Treatment for dyslexia involves behavioral and educational intervention, especially exercises like breaking words down into sounds and linking the sounds to specific letter patterns. Some researchers use a child’s ability to rapidly and automatically name things as an early indicator of dyslexia. This rapid automatic naming, and the ability to recognize and work with the sounds of language, are often impaired in people with dyslexia. Both skills can be used in preschoolers and kindergartners to predict their later reading skills. Research suggests that treatments targeting phonology, as well as multiple levels of language skills, show the greatest promise.

Epilepsy has many possible causes and thus is considered a spectrum rather than a single disorder.

EPILEPSY

If someone has two or more seizures that cannot be explained by a temporary underlying medical condition such as a high fever or low blood sugar, their medical diagnosis will be “epilepsy” — from the Greek words meaning to “seize,” “attack,” or “take hold of.” About 1 percent of American children and 1.8 percent of adults have been diagnosed with this brain disorder. Seizures result from irregular activities in brain cells that can last five or more minutes at a time. Some seizures look like staring spells, while others cause people to collapse, shake, and become unaware of what is going on around them. The pattern of symptoms and after-seizure brain recordings using EEGs are used to distinguish between different types of epilepsy and determine whether the true cause of the seizures is epilepsy or a different medical condition.

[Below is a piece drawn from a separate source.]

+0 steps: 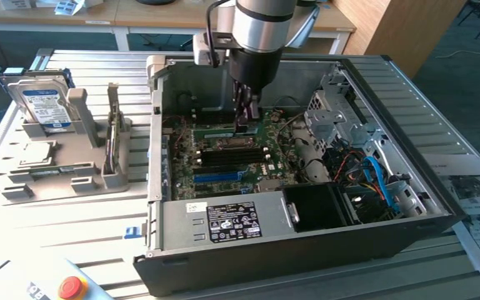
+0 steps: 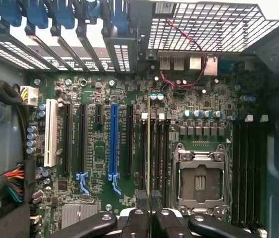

Seizures are classified by where they occur in the brain. Generalized seizures affect both sides of the brain. They include absence or petit mal seizures, which can cause rapid blinking or a few seconds of staring into space, and tonic-clonic or grand mal seizures, which can make someone fall, have muscle spasms, cry out, and/or lose consciousness. Focal or partial seizures are localized to one area of the brain. A simple focal seizure can cause twitching or a change in sensation, triggering strange smells or tastes. Complex focal seizures can leave a person confused and unable to answer questions or follow directions. A person can also have so-called secondary generalized seizures, which begin in one part of the brain but spread to become generalized seizures. In some patients with severe epilepsy, multiple types of seizure can occur at the same time.

Epilepsy has many possible causes and thus is considered a spectrum rather than a single disorder. Causes include premature birth, brain trauma, and abnormal development due to genetic factors. Attributes of epilepsy patients such as head size, movement disorders, and family history suggest that genetics is involved.

Seizures can also accompany or cause intellectual or psychiatric problems. For example, some seizures may suppress the growth of dendrites, leaving the person emotionally unsettled or less able to learn.

Treatments for epilepsy are directed toward controlling seizures with medication or diet. For most patients, a single medication is enough to control seizures, although a significant minority cannot get adequate control from drugs. About half of epilepsy patients, particularly those with generalized epilepsy, can reduce their seizures by eating a ketogenic diet, which relies heavily on high-fat, low-carbohydrate foods, although it’s unclear why this diet is effective. For severe cases that are not relieved by medication, doctors might recommend surgery to remove or inactivate the seizure-initiating part of the brain. In the most severe cases, if one side of the brain triggers seizures on the other side, surgeons may perform “split-brain surgery,” cutting the corpus callosum, a thick band of white matter that connects the two sides of the brain. Once their seizures are controlled, people with epilepsy can resume their normal lives.